Ce site, qui était menacé selon les syndicats, assemblera un nouveau moteur essence, en plus de la production de batteries d'ici 2023.

Stellantis, issu de la fusion des groupes PSA et FCA, avait annoncé fin février la délocalisation en Hongrie d'un moteur essence (EP) produit à Douvrin, l'une de ses implantations industrielles historiques.

De quoi susciter l'indignation des salariés et des syndicats, puisque 800 personnes ont manifesté dans cette ville du Pas-de-Calais pour défendre l'emploi et obtenir des garanties sur l'avenir du site. L'usine risquait de ne plus avoir de production d'ici à 2025, et l'usine de batteries n'absorberait pas les emplois perdus, selon eux.

En effet, le groupe a lancé sur ce site la construction avec Total, dans le cadre d'une entreprise baptisée ACC, d'une usine de batteries pour voitures électriques. Mais au-delà de cette production de batteries qui démarrera, selon Carlos Tavares, en 2023, "nous avions décidé que la future génération du moteur essence EB de génération 3 le sera sur ce site, qui a co-construit sa performance avec les partenaires sociaux", a révélé le patron de Stellantis au Figaro.

Bruno Le Maire, le ministre de l'Économie, dans la même interview, a salué "une excellente nouvelle pour les salariés du site". "Je tenais en effet à ce que la production du moteur EB de génération 3 soit localisée à Douvrin et à ce que les emplois industriels soient préservés sur le territoire", a-t-il ajouté.

Fondée en 1969 sous le nom de Française de Mécanique par Peugeot et la Régie Renault, Douvrin a produit plus de 40 millions de moteurs en 50 ans, dont dans les années 1970 et 1980 le célèbre moteur V6 PRV (Peugeot-Renault-Volvo).

Laurent Dubois, secrétaire de la CFTC (premier syndicat du site) et secrétaire adjoint du CSE, s'est réjoui d'une "très bonne nouvelle, car, sans cela, le site aurait été condamné en 2025, puisque nous n'aurions plus pu faire de moteurs""Cela nous permet de continuer à fabriquer des moteurs thermiques encore quelques années. On avait peur que ça s'arrête trop vite", a-t-il déclaré à l'AFP, espérant "une transition moins brutale" vers ACC. "Avec soulagement", la CFE-CGC a également salué dans un communiqué une "décision socialement responsable (qui) va permettre d'amortir le choc de la transition énergétique".
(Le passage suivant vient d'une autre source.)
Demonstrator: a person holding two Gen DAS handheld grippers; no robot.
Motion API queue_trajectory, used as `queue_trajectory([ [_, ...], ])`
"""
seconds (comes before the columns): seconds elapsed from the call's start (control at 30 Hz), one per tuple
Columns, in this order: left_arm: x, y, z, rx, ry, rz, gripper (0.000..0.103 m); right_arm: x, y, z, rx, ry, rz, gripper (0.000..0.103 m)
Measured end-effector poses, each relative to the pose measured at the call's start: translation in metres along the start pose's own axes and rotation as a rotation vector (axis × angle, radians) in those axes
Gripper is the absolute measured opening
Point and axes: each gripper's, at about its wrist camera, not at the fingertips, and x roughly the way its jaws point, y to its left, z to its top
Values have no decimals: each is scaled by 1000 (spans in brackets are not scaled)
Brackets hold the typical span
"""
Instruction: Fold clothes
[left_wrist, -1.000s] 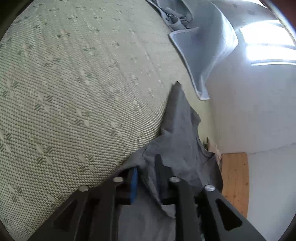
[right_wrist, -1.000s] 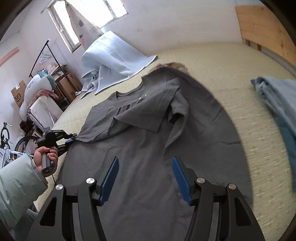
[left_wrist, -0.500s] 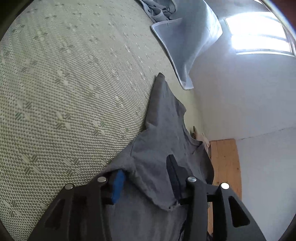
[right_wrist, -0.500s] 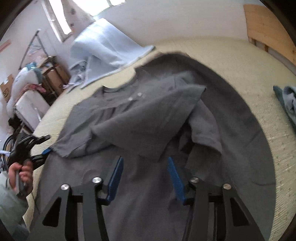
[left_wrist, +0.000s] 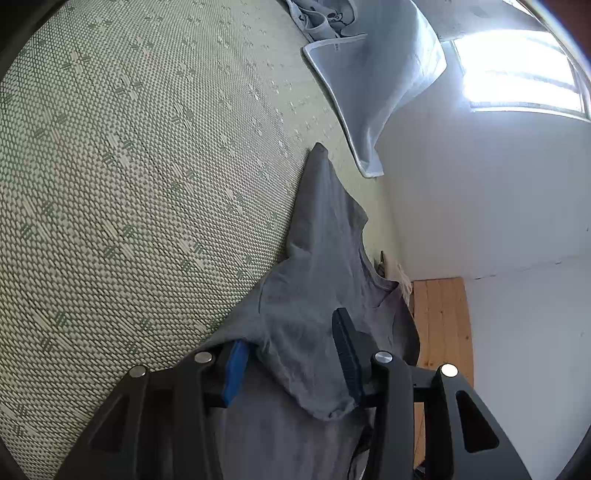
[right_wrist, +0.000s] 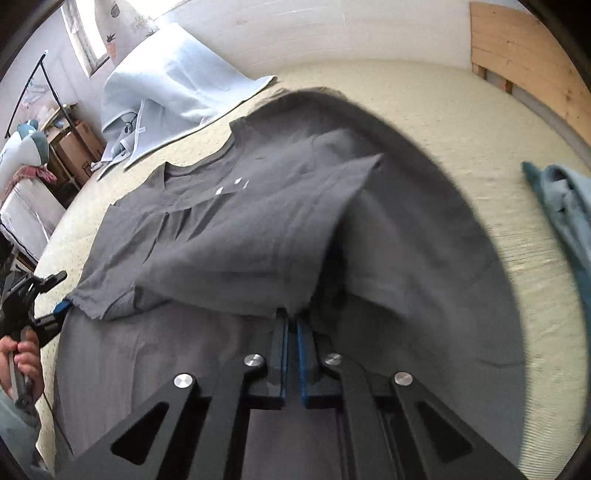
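A dark grey T-shirt (right_wrist: 229, 236) lies spread on the woven mat, its right side folded over the body. My right gripper (right_wrist: 291, 317) is shut on the edge of that folded flap. In the left wrist view the shirt's sleeve (left_wrist: 306, 321) lies between the fingers of my left gripper (left_wrist: 291, 350), which is open around it. The left gripper also shows at the far left of the right wrist view (right_wrist: 55, 295), at the sleeve's edge, held by a hand.
A pale green woven mat (left_wrist: 129, 166) covers the bed. A light blue blanket (right_wrist: 173, 88) lies heaped at the far side. A blue-grey garment (right_wrist: 569, 218) lies at the right. A wooden headboard (right_wrist: 524, 70) and white wall (left_wrist: 480, 206) border the bed.
My right gripper moved forward over the shirt and shut on the folded flap's edge. My left gripper opened wider around the sleeve.
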Motion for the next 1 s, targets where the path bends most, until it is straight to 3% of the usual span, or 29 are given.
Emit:
queue_trajectory([
  [0.27, 1, -5, 1, -2, 1, 3, 47, -7, -20, -3, -33, 147, -75, 6],
  [0.37, 1, -7, 2, -2, 3, 6, 47, -30, -21, 10, -47, 80, -74, 7],
  [0.4, 2, -8, 2, -1, 3, 8, 47, -37, -21, 17, -49, 50, -66, 20],
  [0.43, 2, -9, 2, 2, 4, 10, 47, -41, -20, 24, -55, 21, -59, 43],
  [0.47, 2, -10, 2, 5, 4, 11, 47, -43, -18, 33, -65, -4, -57, 52],
  [0.5, 2, -11, 2, 7, 5, 12, 47, -43, -16, 42, -81, -23, -61, 53],
  [0.63, 2, -12, 2, 8, 6, 14, 46, -22, -15, 72, -91, -5, -93, 52],
  [0.73, -3, -7, 0, 4, 5, 30, 31, 2, -18, 88, -80, 42, -110, 51],
  [0.77, -11, -2, -2, 2, 5, 36, 22, 6, -17, 90, -88, 53, -107, 45],
  [0.8, -13, 0, -2, -2, 5, 43, 14, 8, -16, 91, -105, 61, -105, 20],
  [0.83, -13, 2, -2, -7, 5, 49, 12, 10, -15, 92, -122, 70, -103, 5],
  [1.0, -10, 16, -18, 4, -9, 60, 6, 2, 4, 100, -244, 38, -151, 4],
])
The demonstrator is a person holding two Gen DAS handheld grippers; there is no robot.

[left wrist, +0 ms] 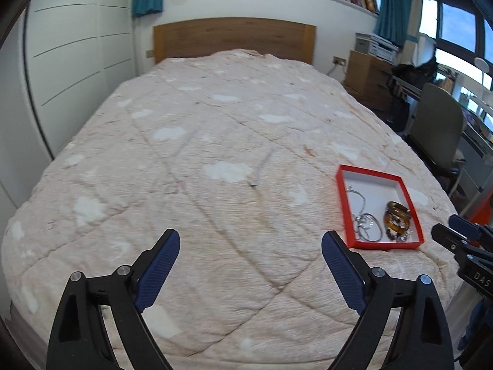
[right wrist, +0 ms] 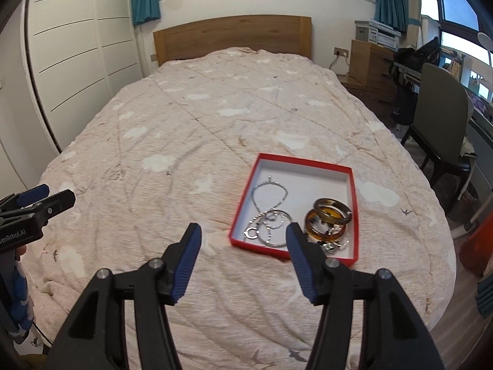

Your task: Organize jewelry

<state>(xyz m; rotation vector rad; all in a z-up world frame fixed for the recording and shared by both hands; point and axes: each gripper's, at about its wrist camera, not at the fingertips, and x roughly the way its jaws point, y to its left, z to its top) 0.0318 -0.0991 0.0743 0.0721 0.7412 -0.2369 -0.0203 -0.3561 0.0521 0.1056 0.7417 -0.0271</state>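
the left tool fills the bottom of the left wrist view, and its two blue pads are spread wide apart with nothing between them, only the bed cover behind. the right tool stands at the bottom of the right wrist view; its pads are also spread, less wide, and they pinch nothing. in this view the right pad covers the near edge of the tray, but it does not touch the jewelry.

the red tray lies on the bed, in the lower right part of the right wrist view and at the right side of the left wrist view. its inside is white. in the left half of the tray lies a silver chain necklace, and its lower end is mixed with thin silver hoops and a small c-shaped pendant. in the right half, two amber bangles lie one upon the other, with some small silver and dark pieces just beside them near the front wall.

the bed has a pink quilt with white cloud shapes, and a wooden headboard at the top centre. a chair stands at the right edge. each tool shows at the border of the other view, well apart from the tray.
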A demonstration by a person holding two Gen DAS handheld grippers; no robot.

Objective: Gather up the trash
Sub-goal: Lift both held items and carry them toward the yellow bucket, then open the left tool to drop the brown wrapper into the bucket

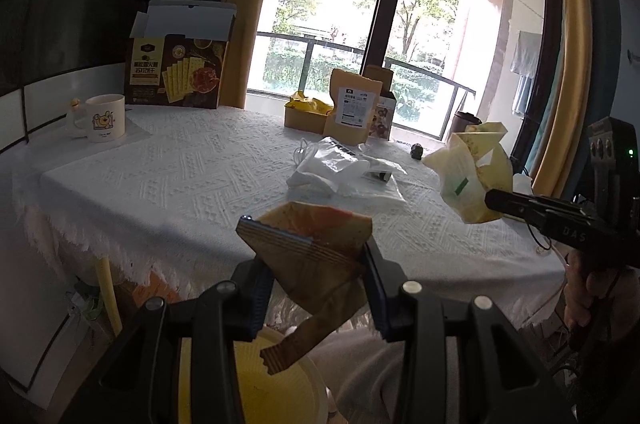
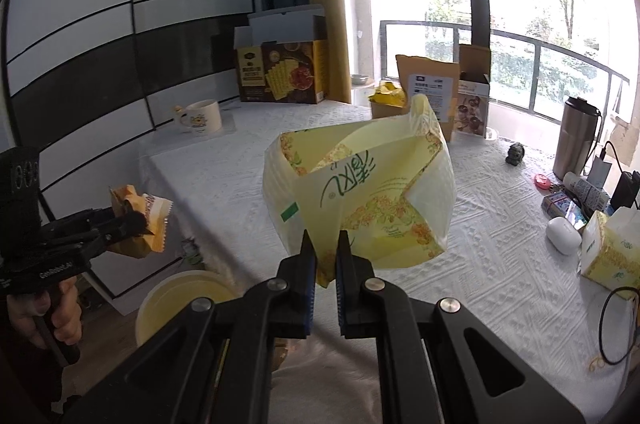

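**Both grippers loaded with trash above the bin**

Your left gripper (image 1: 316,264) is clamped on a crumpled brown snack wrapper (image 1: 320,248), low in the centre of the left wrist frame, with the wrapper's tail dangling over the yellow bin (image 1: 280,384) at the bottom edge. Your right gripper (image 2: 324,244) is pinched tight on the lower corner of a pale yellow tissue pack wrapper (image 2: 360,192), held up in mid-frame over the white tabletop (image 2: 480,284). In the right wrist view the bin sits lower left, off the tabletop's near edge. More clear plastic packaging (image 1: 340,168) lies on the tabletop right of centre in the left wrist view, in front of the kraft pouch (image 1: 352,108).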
Carlos Tavares s'est voulu rassurant, affirmant au Figaro que le mouvement vers des voitures électriques représentait "en réalité une énorme relocalisation d'activité vers la France puisque ce sont des moteurs électriques, des boîtes de vitesses, des batteries qui représentent à elles seules 35 % de la valeur d'une automobile et que nous n'importerons plus d'Asie".

De son côté, Bruno Le Maire a défendu la stratégie du gouvernement, soit "des aides aux industriels en échange d'engagements de relocalisation. C'est ce que fait Stellantis à Douvrin, à Tremery ou encore à Metz ; Carlos Tavares tient ses engagements et je sais qu'il continuera à les tenir".